» **Goal of the exercise**: Write out the whole listing below exactly, skipping each picture.
*-*-*
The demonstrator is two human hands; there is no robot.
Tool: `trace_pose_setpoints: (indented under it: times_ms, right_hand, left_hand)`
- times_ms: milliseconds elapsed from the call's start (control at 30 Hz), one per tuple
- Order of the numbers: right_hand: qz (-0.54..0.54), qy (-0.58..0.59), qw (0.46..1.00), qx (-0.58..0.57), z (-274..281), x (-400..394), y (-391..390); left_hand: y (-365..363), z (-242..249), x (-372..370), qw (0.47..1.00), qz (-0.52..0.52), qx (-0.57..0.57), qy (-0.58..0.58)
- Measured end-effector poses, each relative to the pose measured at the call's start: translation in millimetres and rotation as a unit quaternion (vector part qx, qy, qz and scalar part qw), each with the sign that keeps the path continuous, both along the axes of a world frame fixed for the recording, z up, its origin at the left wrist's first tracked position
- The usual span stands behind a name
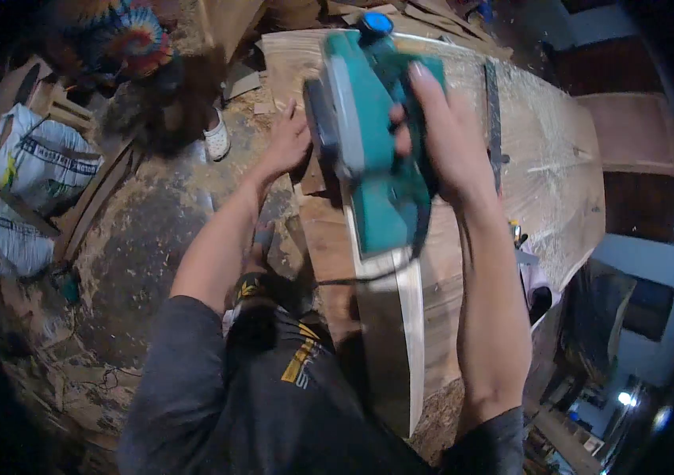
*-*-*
» **Solution for this problem**:
The demonstrator is two human hands; there is no robot.
Tool: `trace_pose_setpoints: (indented under it: times_ms, right_hand, left_hand)`
- times_ms: milliseconds elapsed from the call's start (control at 30 Hz), one per tuple
- Order of the numbers: right_hand: qz (-0.54..0.54), qy (-0.58..0.59), qw (0.46..1.00), qx (-0.58..0.57), z (-274..281), x (-400..394), y (-391..390); left_hand: y (-365..363), z (-242..249), x (-372..370), qw (0.47..1.00), qz (-0.52..0.52), qx (-0.57..0.57), qy (-0.58..0.58)
- Measured end-effector poses, each relative to the pose measured at the call's start: translation in millimetres and rotation as a unit quaternion (vector part qx, qy, qz and scalar part qw), each with the sign that keeps the path continuous, both along the axes of a world frame fixed for the recording, z up, its origin at the left wrist's first tracked position
- The usual span stands behind a name

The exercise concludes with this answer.